As the Congress keeps making a case for a nationwide caste census, Congress leader Rahul Gandhi has once again brought up the Socio Economic and Caste Census (SECC) exercise that the Congress-led UPA-2 government conducted during its tenure and said the BJP was afraid of releasing its findings.
On Monday, addressing a rally in Bilaspur, Chhattisgarh, he said: “Congress had conducted caste census in 2011. It has data of people of every caste, but Modi ji does not show that data to the people. This is one issue I spoke of before too. Only 3 out of 90 secretaries in the government of India are OBCs. Caste census will be an x-ray of India. With it, we will be able to find how many people belong to SC, ST, Dalit, and general categories.”
This politics of social justice and OBC consolidation, or Mandal 2.0 as some political commentators have put it, will be the Opposition INDIA bloc’s answer to the BJP’s Hindutva agenda.
A look at all that has transpired since the caste census demand was first raised:
2010
About a year into its second term, the UPA government was taken by surprise when the Samajwadi Party (SP), Rashtriya Janata Dal (RJD), and Janata Dal (United) raised the demand for a caste headcount along with the 2011 decadal Census.
The Congress and BJP, then the main Opposition party, did not have a clear-cut position on caste census although a section of the OBC leaders within the parties were in favour. The Home Ministry under P Chidambaram argued that including caste in the list of its questions during the Census exercise would yield inaccurate results owing to logistical problems.

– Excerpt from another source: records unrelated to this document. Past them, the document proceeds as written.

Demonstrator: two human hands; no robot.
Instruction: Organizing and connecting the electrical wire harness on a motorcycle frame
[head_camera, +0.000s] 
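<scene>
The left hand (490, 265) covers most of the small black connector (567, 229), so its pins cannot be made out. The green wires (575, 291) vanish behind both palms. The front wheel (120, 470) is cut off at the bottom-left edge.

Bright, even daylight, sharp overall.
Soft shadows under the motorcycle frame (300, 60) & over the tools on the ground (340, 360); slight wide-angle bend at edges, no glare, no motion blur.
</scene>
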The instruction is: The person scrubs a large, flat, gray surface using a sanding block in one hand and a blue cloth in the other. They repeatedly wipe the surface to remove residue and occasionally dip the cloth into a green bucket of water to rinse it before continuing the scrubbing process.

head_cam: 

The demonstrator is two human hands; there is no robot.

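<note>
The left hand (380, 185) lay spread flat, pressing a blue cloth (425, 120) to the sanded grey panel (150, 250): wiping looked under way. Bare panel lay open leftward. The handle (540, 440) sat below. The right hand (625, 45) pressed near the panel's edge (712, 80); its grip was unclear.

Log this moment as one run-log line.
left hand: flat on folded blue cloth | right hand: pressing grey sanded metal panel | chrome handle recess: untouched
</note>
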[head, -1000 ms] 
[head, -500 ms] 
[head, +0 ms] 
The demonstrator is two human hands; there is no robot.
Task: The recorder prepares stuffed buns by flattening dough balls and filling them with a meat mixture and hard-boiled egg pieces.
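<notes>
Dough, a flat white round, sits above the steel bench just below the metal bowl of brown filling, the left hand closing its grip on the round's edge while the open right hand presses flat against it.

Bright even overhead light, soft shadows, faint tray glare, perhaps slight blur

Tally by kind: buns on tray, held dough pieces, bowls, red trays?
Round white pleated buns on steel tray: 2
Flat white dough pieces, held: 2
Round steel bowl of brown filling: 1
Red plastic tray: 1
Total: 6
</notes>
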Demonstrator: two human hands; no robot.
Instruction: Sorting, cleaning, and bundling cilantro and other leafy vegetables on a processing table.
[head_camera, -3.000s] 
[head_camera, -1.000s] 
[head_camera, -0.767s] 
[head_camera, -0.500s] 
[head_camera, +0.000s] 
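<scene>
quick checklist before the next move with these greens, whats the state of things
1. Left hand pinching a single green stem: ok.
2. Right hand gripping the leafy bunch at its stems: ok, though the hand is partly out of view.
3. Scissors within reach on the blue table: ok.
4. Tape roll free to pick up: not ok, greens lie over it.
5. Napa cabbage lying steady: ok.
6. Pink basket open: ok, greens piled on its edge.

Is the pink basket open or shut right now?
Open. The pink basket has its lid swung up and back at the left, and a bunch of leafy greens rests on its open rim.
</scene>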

But the socialist parties in the Hindi heartland — with OBCs as their main voter base — persisted with their demand and vociferously opposed the women’s reservation Bill. For the heartland parties looking for ways to resurrect their OBC politics, demanding caste and community quota within the women’s reservation Bill, and an OBC headcount, made the perfect combination.
On May 27, the UPA government finally referred the matter to a Group of Ministers (GoM) headed by then Finance Minister Pranab Mukherjee. That September, the the decision to hold a caste headcount was taken.
2011
The Ministry of Rural Development began the SECC exercise but the enumeration of households and tabulation of the data was plagued by delays and missed multiple deadlines. The enumeration was completed by the end of 2012 but the final data was not ready till the end of 2013.
2015-’16
The government released provisional data from the SECC for rural India. It said it was not releasing the caste data enumerated in the SECC as it had not been finalised. In July 2016, it said that “an Expert Group to classify and categorise the Caste returns” would be set up under the NITI Aayog vice chairman.
2018
The government told the Lok Sabha in March that “certain errors have been observed during the processing of caste data”. The Home Ministry said the caste data had been handed over to the Office of the Registrar General and Census Commissioner for processing. In August, the government told the Rajya Sabha that the processing of caste data was taking time due to certain design issues at the stage of data collection. The reply said the planned Expert Group had not been set up.
2021
The Home Ministry told the Rajya Sabha that the raw caste data had been provided to the Ministry of Social Justice and Empowerment for classification and categorisation. In September, the government, in an affidavit filed in the Supreme Court, effectively ruled out holding a caste census that year, saying “exclusion of information regarding any other caste”, apart from SCs and STs, “from the purview of census is a conscious policy decision”.